### INSTRUCTIONS TO FOLLOW
Repeat precisely the span of lines below that opens with the line containing "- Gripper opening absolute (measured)" and closes with the line containing "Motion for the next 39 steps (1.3", both included.

Data items
------------

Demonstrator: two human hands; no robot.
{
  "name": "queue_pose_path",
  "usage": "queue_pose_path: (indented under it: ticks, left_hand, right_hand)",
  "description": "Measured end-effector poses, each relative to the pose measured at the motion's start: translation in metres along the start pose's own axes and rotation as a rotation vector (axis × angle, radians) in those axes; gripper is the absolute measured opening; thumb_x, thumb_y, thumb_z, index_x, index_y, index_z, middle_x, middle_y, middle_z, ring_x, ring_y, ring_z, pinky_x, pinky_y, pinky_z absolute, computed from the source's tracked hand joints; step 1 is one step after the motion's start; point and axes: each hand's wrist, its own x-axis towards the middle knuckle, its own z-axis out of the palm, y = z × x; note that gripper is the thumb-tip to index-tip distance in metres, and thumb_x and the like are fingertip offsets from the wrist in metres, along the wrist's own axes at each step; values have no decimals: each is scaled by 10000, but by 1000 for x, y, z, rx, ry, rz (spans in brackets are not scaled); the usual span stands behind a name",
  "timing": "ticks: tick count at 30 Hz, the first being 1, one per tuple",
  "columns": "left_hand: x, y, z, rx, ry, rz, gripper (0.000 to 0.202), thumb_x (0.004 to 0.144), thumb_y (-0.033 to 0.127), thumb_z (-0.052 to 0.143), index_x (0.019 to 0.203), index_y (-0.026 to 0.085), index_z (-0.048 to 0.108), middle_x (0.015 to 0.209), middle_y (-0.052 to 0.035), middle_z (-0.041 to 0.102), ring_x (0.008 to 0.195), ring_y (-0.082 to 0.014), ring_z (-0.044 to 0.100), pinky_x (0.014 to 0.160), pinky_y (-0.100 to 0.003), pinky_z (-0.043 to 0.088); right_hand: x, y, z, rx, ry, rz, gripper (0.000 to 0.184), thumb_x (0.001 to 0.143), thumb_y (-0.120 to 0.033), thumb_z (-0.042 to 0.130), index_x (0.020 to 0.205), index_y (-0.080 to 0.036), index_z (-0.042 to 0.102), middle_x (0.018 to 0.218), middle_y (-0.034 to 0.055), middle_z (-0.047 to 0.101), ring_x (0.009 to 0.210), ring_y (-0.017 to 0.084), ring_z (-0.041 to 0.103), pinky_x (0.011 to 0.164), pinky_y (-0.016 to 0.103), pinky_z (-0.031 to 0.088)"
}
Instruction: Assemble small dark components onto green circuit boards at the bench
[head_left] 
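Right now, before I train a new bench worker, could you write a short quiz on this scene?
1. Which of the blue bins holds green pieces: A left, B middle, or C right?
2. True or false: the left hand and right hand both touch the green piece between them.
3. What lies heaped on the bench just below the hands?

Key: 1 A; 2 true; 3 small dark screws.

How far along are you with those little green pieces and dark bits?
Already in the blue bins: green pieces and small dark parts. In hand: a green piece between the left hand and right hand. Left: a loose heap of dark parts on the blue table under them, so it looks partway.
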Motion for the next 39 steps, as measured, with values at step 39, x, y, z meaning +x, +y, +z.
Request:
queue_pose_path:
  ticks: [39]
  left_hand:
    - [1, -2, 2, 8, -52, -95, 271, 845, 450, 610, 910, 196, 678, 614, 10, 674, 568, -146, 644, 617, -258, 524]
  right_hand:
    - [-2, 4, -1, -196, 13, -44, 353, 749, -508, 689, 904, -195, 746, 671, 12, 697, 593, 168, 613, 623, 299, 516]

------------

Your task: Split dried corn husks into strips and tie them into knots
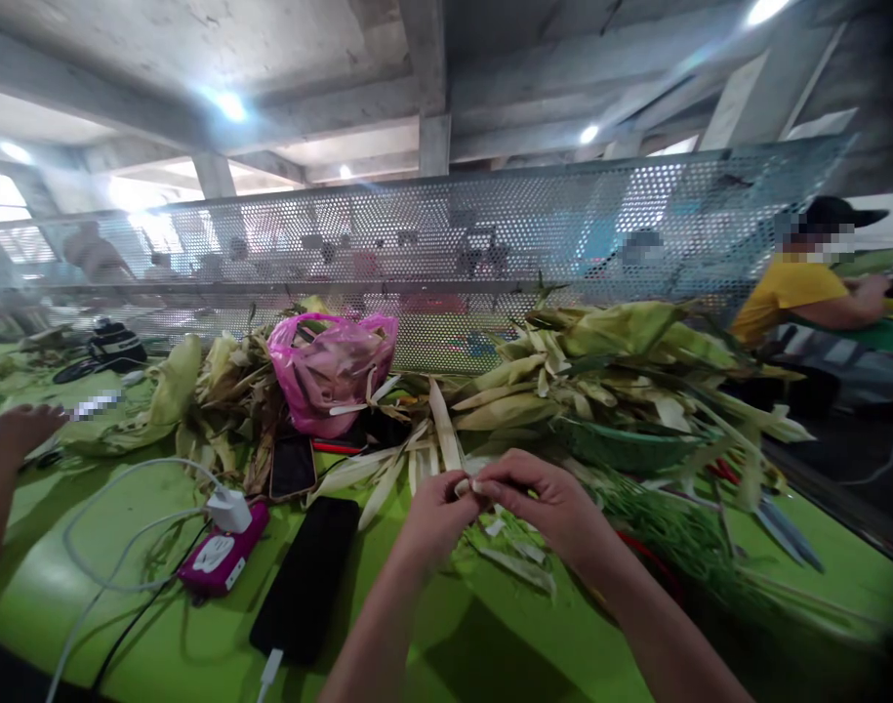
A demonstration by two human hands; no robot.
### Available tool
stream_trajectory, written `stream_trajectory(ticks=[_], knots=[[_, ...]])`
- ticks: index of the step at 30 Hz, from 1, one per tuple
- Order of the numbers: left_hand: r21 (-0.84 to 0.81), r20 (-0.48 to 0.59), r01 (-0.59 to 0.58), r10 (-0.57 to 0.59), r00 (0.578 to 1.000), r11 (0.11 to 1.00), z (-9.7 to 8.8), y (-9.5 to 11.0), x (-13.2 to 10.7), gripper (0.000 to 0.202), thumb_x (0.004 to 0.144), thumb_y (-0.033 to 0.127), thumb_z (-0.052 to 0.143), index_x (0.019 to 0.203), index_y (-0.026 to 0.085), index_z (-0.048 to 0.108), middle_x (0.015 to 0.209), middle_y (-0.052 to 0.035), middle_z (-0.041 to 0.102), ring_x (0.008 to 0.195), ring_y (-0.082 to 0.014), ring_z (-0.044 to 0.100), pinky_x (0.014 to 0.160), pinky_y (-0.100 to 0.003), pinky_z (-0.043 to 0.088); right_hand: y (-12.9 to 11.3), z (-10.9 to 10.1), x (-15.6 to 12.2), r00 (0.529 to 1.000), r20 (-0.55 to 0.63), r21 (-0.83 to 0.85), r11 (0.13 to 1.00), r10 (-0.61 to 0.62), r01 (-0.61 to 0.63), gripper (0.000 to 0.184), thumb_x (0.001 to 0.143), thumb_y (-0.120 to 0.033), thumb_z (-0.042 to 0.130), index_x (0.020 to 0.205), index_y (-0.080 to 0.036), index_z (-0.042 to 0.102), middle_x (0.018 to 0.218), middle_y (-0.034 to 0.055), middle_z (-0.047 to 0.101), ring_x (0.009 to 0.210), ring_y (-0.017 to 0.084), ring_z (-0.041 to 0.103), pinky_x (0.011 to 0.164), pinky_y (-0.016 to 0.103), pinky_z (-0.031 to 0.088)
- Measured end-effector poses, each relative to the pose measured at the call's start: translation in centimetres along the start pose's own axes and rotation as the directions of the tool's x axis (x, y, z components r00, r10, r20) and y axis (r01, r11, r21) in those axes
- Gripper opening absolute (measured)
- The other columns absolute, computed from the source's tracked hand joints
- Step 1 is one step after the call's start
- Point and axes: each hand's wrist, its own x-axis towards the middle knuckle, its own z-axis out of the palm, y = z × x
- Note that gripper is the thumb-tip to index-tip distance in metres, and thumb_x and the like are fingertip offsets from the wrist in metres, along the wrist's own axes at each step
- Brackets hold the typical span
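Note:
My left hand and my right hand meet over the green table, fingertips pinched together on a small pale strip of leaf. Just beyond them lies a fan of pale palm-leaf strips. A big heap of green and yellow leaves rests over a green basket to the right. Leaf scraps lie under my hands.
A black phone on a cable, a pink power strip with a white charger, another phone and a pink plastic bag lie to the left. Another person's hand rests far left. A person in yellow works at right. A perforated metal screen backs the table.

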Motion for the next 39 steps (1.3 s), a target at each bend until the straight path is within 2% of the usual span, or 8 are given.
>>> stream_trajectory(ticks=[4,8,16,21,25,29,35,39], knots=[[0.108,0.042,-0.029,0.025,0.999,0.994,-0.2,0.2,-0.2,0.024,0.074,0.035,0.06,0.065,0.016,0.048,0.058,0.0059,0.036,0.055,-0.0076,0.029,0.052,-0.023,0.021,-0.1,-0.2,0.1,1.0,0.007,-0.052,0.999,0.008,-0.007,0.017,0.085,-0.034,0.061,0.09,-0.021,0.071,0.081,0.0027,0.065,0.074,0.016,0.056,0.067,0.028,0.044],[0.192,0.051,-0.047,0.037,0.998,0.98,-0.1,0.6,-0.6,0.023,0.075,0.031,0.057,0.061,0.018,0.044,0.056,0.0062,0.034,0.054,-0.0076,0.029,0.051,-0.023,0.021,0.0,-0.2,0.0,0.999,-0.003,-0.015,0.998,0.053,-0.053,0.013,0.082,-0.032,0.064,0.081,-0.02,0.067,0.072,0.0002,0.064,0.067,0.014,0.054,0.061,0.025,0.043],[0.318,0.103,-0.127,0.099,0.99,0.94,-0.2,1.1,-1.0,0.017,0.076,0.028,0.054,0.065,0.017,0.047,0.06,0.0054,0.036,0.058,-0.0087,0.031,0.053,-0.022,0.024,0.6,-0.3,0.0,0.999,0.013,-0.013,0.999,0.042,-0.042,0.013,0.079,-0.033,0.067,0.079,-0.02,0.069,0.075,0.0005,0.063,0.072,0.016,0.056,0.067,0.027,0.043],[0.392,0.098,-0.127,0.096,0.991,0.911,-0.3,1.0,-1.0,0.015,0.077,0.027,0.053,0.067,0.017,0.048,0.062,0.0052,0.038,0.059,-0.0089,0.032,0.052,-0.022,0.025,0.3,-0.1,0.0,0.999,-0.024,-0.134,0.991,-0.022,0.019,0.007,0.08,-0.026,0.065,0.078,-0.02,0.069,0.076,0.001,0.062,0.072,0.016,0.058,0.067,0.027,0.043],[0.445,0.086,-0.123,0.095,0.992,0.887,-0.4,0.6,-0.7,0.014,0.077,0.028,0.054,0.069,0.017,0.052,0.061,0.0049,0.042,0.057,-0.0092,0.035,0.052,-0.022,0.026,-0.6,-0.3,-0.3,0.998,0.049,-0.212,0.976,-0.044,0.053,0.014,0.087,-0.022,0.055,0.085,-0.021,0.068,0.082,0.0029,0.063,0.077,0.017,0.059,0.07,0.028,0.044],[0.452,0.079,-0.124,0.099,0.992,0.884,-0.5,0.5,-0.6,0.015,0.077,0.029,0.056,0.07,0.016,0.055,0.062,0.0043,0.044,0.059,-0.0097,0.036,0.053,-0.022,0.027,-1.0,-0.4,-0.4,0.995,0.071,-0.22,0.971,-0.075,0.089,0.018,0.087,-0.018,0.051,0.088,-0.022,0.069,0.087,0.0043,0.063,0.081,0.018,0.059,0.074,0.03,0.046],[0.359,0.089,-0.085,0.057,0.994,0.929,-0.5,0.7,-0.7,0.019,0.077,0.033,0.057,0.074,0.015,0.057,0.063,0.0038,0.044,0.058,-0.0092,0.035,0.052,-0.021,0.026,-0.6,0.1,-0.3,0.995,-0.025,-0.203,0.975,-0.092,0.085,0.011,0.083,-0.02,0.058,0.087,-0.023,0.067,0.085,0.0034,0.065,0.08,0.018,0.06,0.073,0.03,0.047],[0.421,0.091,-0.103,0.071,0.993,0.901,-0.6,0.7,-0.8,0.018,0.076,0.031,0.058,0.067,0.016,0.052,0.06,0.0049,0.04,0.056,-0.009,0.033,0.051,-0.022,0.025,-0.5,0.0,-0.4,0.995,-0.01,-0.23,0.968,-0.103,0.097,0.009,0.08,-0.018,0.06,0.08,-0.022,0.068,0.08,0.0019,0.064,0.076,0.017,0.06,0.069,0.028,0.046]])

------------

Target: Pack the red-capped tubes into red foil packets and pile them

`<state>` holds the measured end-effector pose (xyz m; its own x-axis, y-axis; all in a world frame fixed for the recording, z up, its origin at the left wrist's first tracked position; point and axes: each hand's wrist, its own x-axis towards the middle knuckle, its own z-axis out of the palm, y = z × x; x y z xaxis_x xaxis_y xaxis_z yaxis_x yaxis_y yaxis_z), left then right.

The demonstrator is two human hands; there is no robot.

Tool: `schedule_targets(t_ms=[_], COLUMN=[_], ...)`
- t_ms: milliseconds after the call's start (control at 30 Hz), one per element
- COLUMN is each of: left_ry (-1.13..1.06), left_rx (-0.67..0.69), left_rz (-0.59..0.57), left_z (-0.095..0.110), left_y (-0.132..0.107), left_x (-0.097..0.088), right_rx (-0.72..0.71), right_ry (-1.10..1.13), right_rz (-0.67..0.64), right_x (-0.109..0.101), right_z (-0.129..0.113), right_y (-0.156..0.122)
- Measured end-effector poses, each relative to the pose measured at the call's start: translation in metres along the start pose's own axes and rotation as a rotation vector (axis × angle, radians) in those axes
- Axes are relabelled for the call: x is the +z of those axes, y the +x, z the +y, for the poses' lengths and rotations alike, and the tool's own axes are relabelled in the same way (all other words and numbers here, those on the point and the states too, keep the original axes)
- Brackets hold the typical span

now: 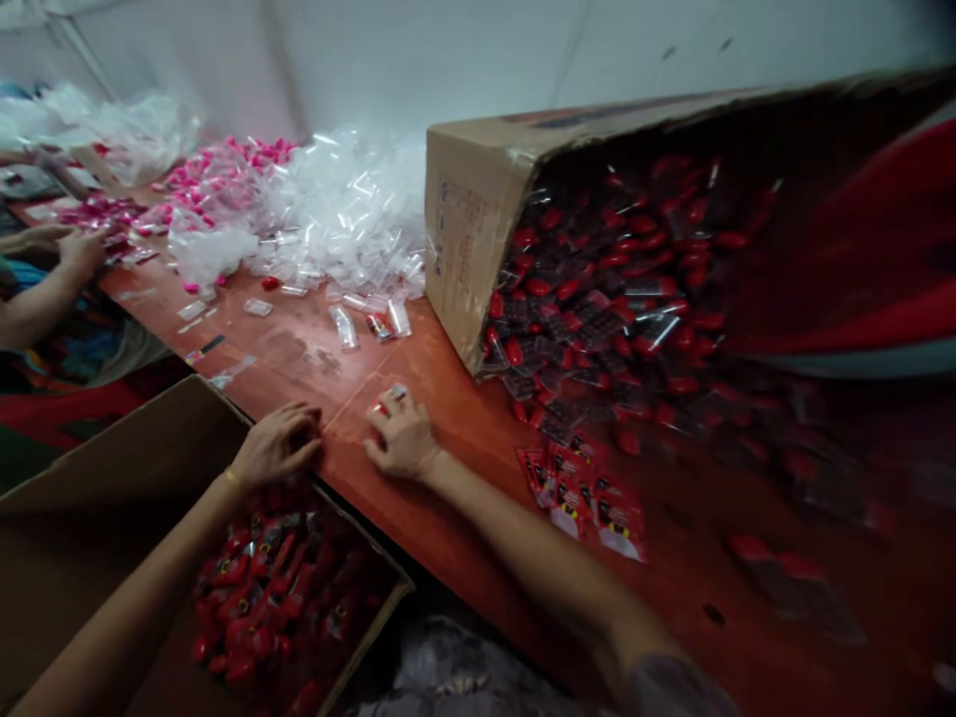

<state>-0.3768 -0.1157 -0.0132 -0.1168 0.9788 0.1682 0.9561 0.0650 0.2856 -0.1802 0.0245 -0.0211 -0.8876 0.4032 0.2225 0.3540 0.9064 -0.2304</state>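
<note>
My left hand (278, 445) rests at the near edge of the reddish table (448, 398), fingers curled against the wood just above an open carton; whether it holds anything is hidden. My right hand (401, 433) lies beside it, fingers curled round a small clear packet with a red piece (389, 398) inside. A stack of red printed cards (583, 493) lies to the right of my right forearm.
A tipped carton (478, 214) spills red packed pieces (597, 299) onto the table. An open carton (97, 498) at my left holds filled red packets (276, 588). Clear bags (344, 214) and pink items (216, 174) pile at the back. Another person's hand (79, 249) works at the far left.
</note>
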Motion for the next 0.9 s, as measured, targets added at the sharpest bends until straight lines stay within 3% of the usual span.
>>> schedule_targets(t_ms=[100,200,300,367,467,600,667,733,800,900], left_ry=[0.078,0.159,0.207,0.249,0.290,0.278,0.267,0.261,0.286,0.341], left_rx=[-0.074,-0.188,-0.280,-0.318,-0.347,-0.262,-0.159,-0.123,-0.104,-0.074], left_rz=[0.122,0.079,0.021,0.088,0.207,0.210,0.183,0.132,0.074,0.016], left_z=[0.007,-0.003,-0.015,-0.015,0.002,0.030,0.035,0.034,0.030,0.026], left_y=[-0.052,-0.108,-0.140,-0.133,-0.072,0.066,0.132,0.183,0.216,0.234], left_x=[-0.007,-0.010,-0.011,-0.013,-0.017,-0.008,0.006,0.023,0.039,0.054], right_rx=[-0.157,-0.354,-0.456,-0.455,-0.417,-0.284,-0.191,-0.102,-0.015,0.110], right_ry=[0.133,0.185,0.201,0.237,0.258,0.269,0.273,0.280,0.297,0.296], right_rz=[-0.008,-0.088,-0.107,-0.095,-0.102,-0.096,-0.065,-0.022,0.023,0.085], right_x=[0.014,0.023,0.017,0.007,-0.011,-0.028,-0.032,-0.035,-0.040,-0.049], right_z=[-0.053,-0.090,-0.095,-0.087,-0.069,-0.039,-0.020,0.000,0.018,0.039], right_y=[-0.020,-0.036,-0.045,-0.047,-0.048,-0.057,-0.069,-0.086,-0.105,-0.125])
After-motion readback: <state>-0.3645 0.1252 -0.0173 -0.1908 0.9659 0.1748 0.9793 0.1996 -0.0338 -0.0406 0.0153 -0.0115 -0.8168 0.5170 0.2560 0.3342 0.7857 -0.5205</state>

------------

### TASK RESULT
- Gripper opening absolute (measured)
- The other columns absolute, computed from the source's tracked hand joints
- Step 1 is one step after the call's start
- Point and axes: each hand's wrist, its own x-axis towards the middle knuckle, its own z-axis out of the palm, y = z × x
- Note that gripper is the thumb-tip to index-tip distance in metres, and thumb_x and the like are fingertip offsets from the wrist in metres, along the wrist's own axes at each step
- Brackets hold the typical span
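Note:
My left hand and my right hand meet over the green table, fingertips pinched together on a small pale strip of leaf. Just beyond them lies a fan of pale palm-leaf strips. A big heap of green and yellow leaves rests over a green basket to the right. Leaf scraps lie under my hands.
A black phone on a cable, a pink power strip with a white charger, another phone and a pink plastic bag lie to the left. Another person's hand rests far left. A person in yellow works at right. A perforated metal screen backs the table.
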
Motion for the next 39 steps (1.3 s), a target at each bend until the straight path is within 2% of the usual span, or 8 are given.

This answer is now complete.